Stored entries

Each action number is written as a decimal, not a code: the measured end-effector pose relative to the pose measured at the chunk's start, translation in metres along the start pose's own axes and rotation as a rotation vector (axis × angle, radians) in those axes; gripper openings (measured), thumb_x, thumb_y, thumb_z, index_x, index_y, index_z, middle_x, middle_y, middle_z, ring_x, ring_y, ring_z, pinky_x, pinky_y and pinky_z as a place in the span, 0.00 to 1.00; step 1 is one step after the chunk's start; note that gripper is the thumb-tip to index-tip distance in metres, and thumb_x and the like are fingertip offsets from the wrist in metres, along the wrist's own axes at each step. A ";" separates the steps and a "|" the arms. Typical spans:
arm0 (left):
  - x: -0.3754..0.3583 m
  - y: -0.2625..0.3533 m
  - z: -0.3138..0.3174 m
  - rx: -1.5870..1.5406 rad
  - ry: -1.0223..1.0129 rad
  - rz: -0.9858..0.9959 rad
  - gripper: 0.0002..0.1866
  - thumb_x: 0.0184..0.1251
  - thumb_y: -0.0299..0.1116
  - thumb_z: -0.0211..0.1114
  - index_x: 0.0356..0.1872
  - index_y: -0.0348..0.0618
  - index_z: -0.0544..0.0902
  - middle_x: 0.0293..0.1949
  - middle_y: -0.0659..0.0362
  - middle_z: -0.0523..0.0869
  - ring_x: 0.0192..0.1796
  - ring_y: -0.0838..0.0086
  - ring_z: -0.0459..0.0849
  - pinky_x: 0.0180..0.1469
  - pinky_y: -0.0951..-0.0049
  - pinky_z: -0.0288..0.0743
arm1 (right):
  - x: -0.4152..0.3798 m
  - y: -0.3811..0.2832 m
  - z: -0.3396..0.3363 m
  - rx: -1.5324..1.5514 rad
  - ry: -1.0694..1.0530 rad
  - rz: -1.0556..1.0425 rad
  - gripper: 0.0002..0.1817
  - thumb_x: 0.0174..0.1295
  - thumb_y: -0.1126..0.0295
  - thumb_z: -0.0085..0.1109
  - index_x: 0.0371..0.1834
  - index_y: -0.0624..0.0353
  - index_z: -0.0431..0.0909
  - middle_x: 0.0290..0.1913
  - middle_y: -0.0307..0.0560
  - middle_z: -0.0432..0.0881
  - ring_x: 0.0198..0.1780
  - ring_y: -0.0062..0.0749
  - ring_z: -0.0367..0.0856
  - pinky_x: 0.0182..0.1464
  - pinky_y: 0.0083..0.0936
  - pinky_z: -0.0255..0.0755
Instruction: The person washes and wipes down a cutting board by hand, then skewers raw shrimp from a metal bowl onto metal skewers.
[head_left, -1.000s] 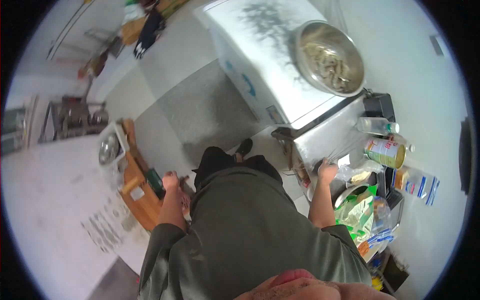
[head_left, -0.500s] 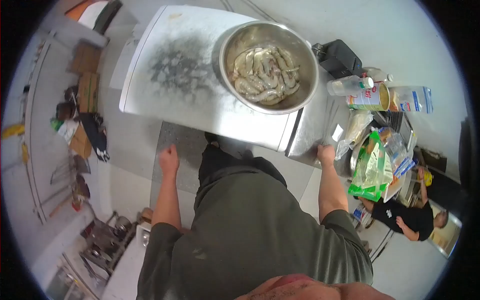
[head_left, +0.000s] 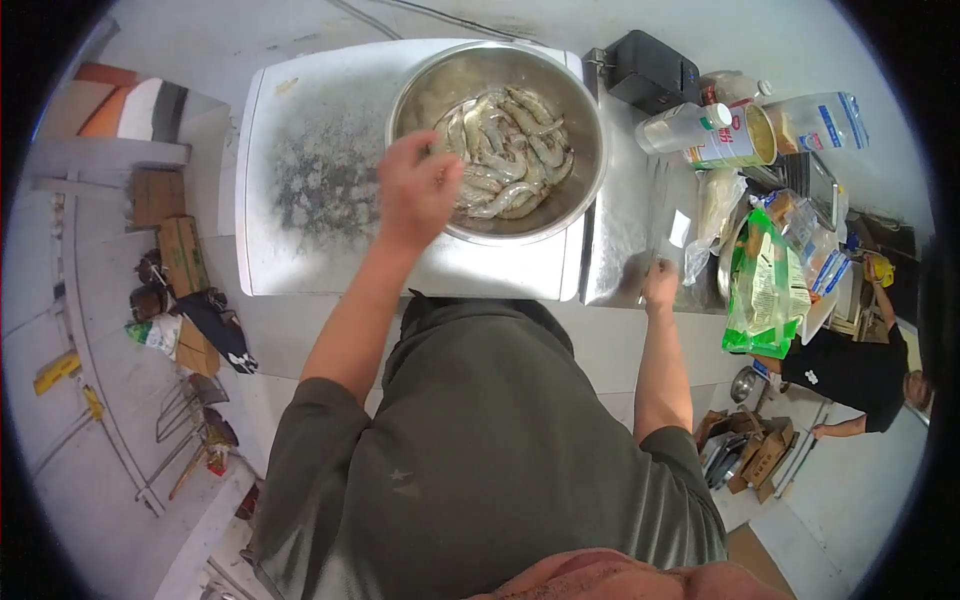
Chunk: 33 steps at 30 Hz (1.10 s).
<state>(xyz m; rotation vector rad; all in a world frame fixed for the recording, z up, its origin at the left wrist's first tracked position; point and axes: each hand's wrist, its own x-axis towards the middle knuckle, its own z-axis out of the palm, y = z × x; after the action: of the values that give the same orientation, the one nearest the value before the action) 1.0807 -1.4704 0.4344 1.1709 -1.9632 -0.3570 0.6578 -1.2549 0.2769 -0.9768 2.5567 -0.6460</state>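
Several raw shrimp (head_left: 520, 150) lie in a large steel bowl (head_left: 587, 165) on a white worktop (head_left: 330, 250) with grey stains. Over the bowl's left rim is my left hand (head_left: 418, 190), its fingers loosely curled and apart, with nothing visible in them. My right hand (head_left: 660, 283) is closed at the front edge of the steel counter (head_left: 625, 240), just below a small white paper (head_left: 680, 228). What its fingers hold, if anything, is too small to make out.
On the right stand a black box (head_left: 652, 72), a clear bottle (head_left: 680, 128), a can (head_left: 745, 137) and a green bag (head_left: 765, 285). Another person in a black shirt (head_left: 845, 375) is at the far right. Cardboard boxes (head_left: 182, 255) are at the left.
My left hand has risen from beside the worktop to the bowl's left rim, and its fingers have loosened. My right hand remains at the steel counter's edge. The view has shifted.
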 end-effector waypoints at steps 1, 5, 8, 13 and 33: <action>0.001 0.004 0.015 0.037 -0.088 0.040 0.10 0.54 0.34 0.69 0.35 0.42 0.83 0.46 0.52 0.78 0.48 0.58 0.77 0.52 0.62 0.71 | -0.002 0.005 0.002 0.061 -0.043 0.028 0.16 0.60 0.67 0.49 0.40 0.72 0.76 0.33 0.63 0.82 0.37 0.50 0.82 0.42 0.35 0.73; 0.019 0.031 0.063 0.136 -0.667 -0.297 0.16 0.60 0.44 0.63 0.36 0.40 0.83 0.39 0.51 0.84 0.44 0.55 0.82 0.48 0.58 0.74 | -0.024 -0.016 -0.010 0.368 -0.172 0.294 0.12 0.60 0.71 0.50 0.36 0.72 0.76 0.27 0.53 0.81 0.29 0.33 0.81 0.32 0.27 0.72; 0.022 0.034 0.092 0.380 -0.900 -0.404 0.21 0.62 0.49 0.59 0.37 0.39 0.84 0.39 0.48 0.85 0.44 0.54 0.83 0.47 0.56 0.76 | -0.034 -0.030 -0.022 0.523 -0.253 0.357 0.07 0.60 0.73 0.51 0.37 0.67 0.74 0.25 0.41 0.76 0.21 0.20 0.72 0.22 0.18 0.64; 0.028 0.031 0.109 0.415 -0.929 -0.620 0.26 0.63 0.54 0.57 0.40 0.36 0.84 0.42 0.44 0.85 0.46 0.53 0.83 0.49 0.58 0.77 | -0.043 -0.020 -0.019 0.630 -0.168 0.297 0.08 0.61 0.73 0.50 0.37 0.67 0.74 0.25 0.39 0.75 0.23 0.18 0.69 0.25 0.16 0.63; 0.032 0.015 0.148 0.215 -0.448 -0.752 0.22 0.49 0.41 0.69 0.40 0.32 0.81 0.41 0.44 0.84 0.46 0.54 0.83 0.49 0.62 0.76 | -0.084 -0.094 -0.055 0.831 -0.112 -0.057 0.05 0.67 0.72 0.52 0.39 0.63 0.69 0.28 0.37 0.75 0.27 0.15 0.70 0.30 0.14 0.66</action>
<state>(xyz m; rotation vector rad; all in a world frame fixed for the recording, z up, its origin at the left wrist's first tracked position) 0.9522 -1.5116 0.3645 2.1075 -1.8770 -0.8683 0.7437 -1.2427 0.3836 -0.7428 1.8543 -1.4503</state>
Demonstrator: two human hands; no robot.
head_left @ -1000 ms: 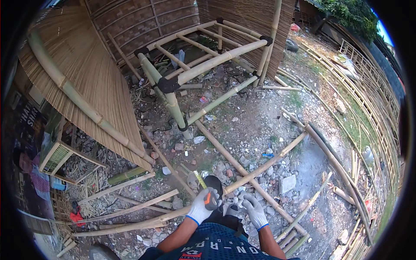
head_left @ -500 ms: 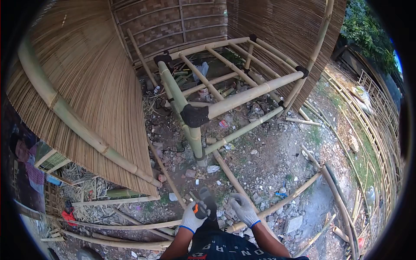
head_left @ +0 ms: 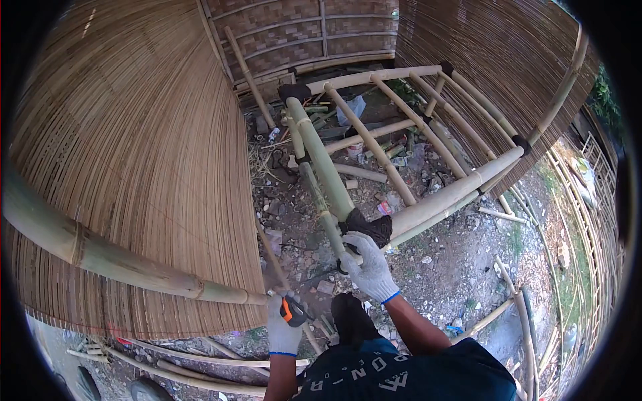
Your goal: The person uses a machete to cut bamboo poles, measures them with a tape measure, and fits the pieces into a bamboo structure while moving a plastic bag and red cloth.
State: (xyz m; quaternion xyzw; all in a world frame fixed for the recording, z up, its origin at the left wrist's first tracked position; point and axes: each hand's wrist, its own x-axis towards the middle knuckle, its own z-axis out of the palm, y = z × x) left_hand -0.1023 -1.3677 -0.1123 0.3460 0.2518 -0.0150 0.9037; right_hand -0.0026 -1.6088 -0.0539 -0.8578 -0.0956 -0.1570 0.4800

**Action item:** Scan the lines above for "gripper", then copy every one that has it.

**Answer area:**
Each action number is written as a decimal, not a code: the measured end-effector pose relative to the pose measured at the chunk's start, translation in metres along the start pose's own axes and rotation as a rotation vector (axis × angle, radians) in those axes; gripper openings (measured), thumb_x, thumb_y, thumb_z, index_x, index_y, index_z, middle_x, middle_y, middle_z, ring_x, ring_y, ring_z, pinky_x, pinky_y and pinky_z as a place in the span, 0.00 to 1.00; step 1 is one step after the chunk's start; note that gripper is the thumb-tip to index-tip distance in metres, and thumb_x and the like are fingertip offsets from the wrist in metres, along the wrist's own axes at each step. A ";" separates the steps and a "|" the arms. Typical spans:
  - gripper: 0.0002..0.1866
  - gripper: 0.0002..0.1817

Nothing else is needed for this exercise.